The task ->
Return the listing below exactly as it stands. Pictures stay out.

Supplied material ->
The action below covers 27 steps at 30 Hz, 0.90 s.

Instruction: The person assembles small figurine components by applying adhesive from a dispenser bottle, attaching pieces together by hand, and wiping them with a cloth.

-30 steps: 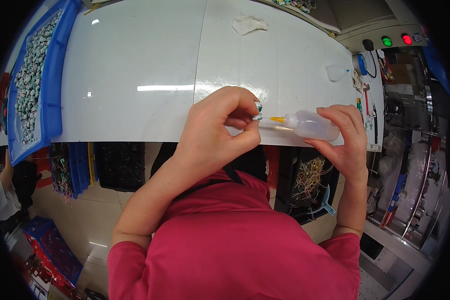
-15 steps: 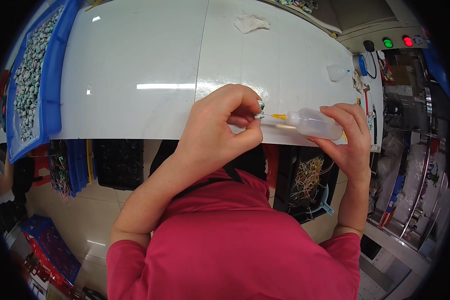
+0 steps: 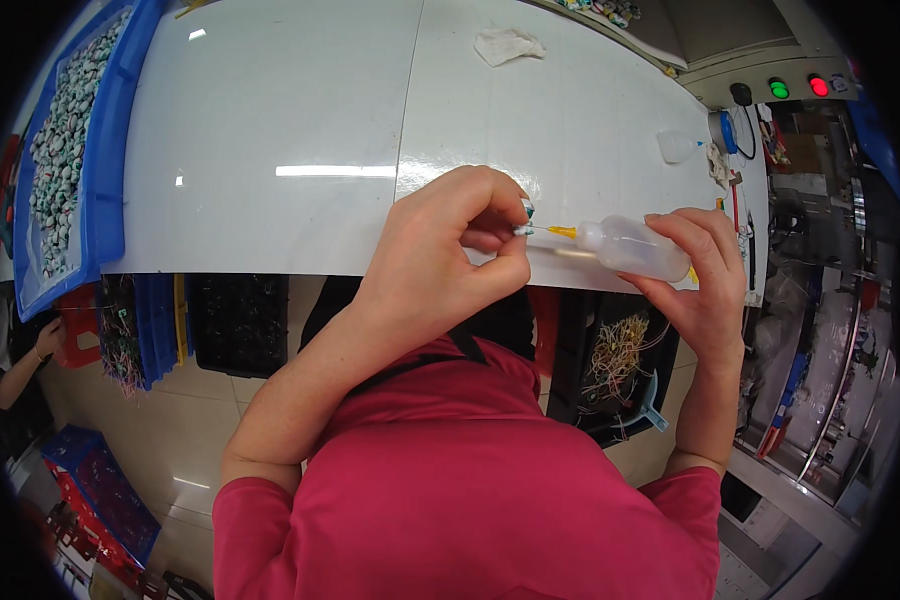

Reply ->
The action below covers 27 steps at 30 Hz, 0.90 s.

Instruction: The person assembles small figurine components by applying adhesive from a dispenser bottle, attaching pieces together by hand, and wiping them with a cloth.

-30 steps: 
-15 steps: 
+0 steps: 

This exercise is done.